== TASK REQUIREMENTS ==
Whichever lines include the word "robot", copy them as they appear in the data.

== RECORDS SUPPLIED ==

►

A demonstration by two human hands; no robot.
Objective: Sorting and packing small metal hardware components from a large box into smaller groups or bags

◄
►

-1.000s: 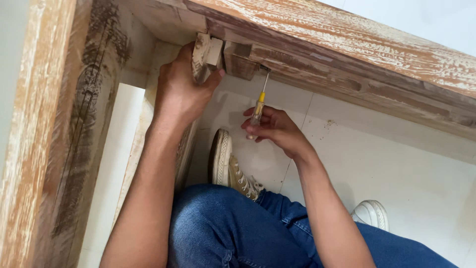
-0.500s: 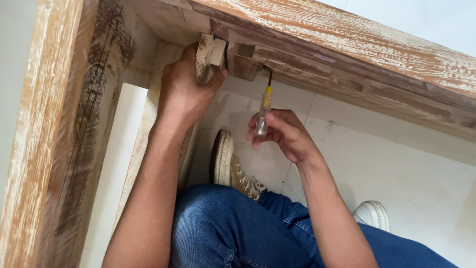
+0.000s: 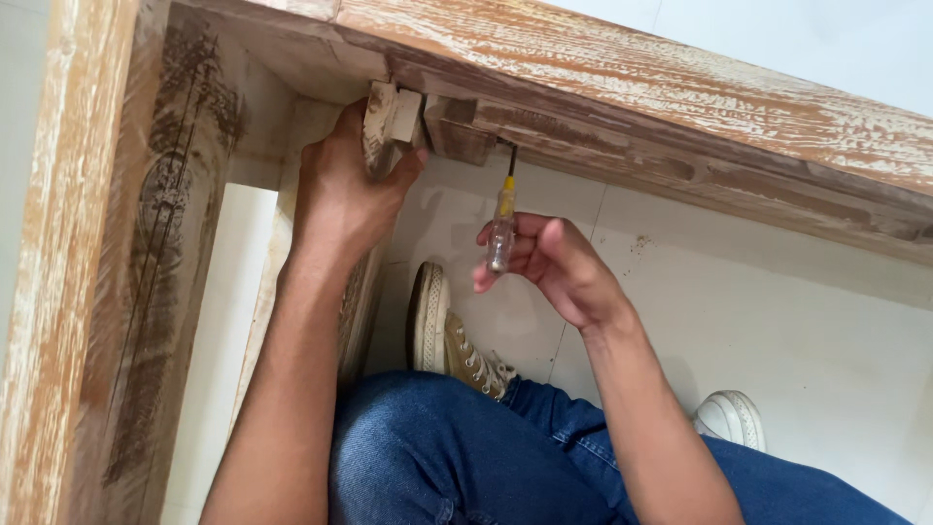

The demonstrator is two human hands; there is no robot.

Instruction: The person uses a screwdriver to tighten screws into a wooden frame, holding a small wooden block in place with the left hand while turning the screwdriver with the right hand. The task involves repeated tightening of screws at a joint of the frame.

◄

== EXERCISE RESPONSE ==
A demonstration by two human hands; no robot.
The demonstrator is two human hands; there is no robot.

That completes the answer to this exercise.